▸ Exercise requirements
Only the pictures are dropped; the lines of the material that follow are returned exactly.

-- Data excerpts follows --

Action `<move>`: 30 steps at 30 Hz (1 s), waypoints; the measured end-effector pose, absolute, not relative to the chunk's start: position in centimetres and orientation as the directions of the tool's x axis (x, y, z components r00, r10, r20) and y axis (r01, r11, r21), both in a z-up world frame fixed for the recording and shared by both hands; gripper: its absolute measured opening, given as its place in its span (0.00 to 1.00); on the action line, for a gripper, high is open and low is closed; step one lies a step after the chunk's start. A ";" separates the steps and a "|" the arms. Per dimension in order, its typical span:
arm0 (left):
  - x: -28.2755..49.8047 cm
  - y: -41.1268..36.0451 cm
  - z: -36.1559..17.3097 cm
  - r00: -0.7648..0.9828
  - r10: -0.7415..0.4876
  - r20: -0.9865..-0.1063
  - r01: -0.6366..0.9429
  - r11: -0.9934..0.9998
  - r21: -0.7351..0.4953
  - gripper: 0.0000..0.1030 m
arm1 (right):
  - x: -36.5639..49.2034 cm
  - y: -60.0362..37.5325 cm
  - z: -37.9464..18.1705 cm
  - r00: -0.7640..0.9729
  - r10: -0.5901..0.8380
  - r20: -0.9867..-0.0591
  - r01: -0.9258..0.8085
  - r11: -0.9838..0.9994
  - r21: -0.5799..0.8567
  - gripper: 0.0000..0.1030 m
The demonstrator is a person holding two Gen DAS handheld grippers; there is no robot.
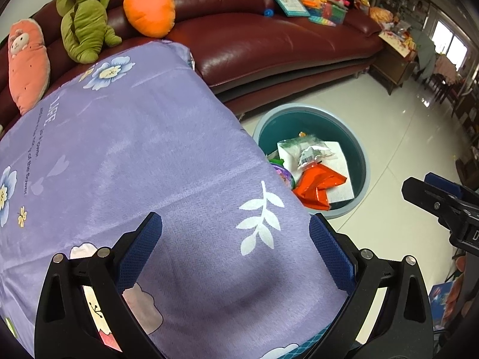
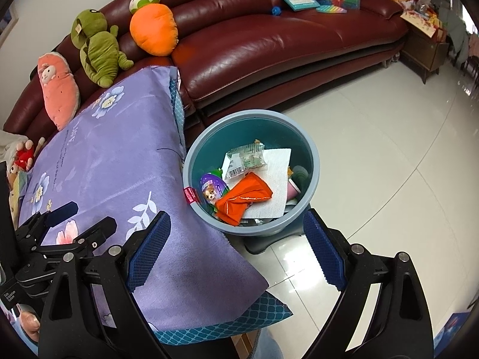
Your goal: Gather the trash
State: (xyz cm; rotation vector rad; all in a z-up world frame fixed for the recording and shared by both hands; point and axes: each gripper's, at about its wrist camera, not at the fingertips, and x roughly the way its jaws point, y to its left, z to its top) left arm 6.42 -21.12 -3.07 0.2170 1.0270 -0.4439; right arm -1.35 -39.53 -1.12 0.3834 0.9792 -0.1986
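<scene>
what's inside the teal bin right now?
In the teal bin: orange wrapper, white paper towel, clear barcoded packet, purple puppy-print pack. More scraps sit beneath, mostly covered; the bottom is hidden.

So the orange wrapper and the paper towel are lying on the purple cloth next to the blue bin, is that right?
Not quite. The orange wrapper and the paper towel lie inside the blue bin, not on the purple cloth. The right wrist view shows it; the bin does stand next to the cloth.
</scene>
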 end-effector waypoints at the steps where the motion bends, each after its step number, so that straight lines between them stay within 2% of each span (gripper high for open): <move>1: 6.5 -21.2 -3.2 0.437 -0.252 -0.864 0.453 0.891 -0.031 0.96 | -1.2 -39.5 -1.2 0.545 0.009 -0.839 0.333 0.915 0.227 0.84; 30: 7.6 -21.1 -5.4 0.371 -0.261 -0.891 0.452 0.889 -0.072 0.96 | 0.1 -39.7 -2.8 0.498 0.002 -0.867 0.353 0.913 0.205 0.84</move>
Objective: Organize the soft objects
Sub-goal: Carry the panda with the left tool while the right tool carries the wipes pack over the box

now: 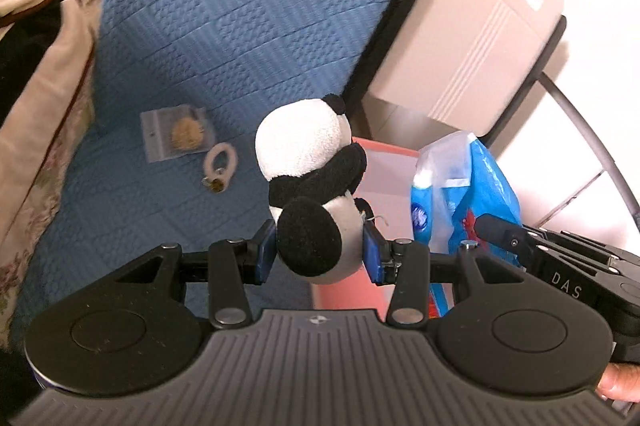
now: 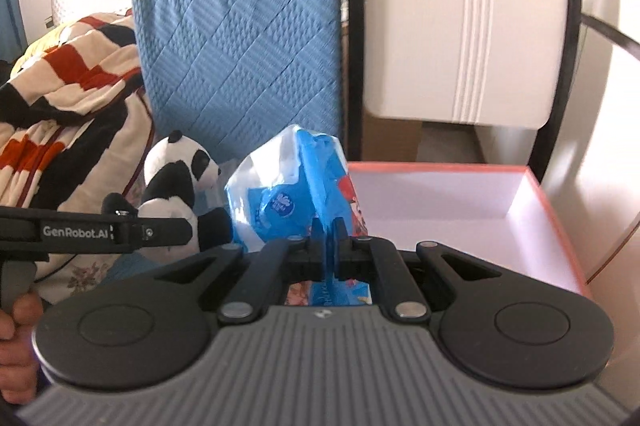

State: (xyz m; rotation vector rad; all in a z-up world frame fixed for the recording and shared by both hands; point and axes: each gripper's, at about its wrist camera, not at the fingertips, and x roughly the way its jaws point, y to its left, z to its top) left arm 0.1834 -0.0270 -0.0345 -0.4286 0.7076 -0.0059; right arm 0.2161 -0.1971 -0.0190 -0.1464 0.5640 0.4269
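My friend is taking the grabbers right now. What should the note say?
Left gripper: shut on the panda toy, held in the air.
Right gripper: shut on the blue plastic bag, also held up.
Pink box: open, looks empty, beside the bed.
Left on the blue quilt: a small clear packet and a white ring.
Next, probably: drop both into the box.

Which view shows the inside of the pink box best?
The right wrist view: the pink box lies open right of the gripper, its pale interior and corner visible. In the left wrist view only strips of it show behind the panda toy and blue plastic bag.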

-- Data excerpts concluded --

▸ Response to the task
Action `<move>`: 30 steps at 30 Hz (1 s), waypoints; the measured end-effector pose, absolute, not relative to the chunk's start: position in centimetres and orientation as the directions of the tool's x axis (x, y, z components r00, r10, r20) and y axis (r01, r11, r21), both in a z-up world frame fixed for the recording and shared by both hands; gripper: its absolute measured opening, given as its place in its span (0.00 to 1.00); on the action line, for a gripper, high is open and low is closed; step one lies a step after the chunk's start. A ";" separates the steps and a "|" the arms. Per dimension in order, its typical span:
arm0 (left):
  - x: -28.2755..49.8047 cm
  - y: -41.1268..36.0451 cm
  - z: -36.1559..17.3097 cm
  - r00: -0.7648..0.9828
  - r10: -0.7415..0.4876
  - r20: -0.9865..-0.1063
  - r01: -0.6366..0.9429
  - r11: -0.9934..0.9998
  - r21: -0.7351..0.4953
  - gripper: 0.0000..0.1030 m
arm1 (right):
  - x: -36.5639..49.2034 cm
  - y: -60.0362..37.5325 cm
  - z: -37.9464..18.1705 cm
  - r00: -0.7640..0.9729
  - r10: -0.5901..0.8380
  - r20: -0.9867..-0.0591
  - r01: -0.9258..0.8085
  - r11: -0.9838..0.9994
  - r21: -0.5799..0.8567
  - gripper: 0.0000..0.1030 m
The demonstrator is a person holding two Gen DAS handheld grippers; there is no robot.
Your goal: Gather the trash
State: (xyz cm; rotation vector rad; all in a z-up world frame fixed for the recording and shared by both hands; point and axes: each gripper's, at about its wrist camera, not at the fingertips, and x roughly the way its jaws point, y to its left, z to its top) left arm 6.42 -21.12 -3.07 0.2170 1.0270 -0.4439; right arm -1.35 -39.53 -1.12 0.3834 0.9792 -0.1986
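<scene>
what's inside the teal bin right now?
In the teal bin: orange wrapper, white paper towel, clear barcoded packet, purple puppy-print pack. More scraps sit beneath, mostly covered; the bottom is hidden.

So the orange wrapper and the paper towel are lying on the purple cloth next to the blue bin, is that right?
Not quite. The orange wrapper and the paper towel lie inside the blue bin, not on the purple cloth. The right wrist view shows it; the bin does stand next to the cloth.
</scene>
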 end-effector waypoints at the steps where the motion bends, each after its step number, so that straight lines between them stay within 2% of each span (gripper high for open): <move>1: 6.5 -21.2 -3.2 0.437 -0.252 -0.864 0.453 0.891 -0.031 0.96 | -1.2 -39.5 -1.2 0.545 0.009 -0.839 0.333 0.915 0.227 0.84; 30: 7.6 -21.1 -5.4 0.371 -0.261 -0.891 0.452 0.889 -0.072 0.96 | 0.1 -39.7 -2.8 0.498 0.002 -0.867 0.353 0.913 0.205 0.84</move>
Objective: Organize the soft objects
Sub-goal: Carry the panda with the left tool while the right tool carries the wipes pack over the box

now: 
now: 

State: (xyz m; rotation vector rad; all in a z-up world frame fixed for the recording and shared by both hands; point and axes: each gripper's, at about its wrist camera, not at the fingertips, and x roughly the way its jaws point, y to its left, z to its top) left arm 0.1834 -0.0270 -0.0345 -0.4286 0.7076 -0.0059; right arm 0.2161 -0.1971 -0.0190 -0.1464 0.5640 0.4269
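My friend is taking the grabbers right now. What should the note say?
Left gripper: shut on the panda toy, held in the air.
Right gripper: shut on the blue plastic bag, also held up.
Pink box: open, looks empty, beside the bed.
Left on the blue quilt: a small clear packet and a white ring.
Next, probably: drop both into the box.

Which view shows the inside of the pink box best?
The right wrist view: the pink box lies open right of the gripper, its pale interior and corner visible. In the left wrist view only strips of it show behind the panda toy and blue plastic bag.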

No further output is expected.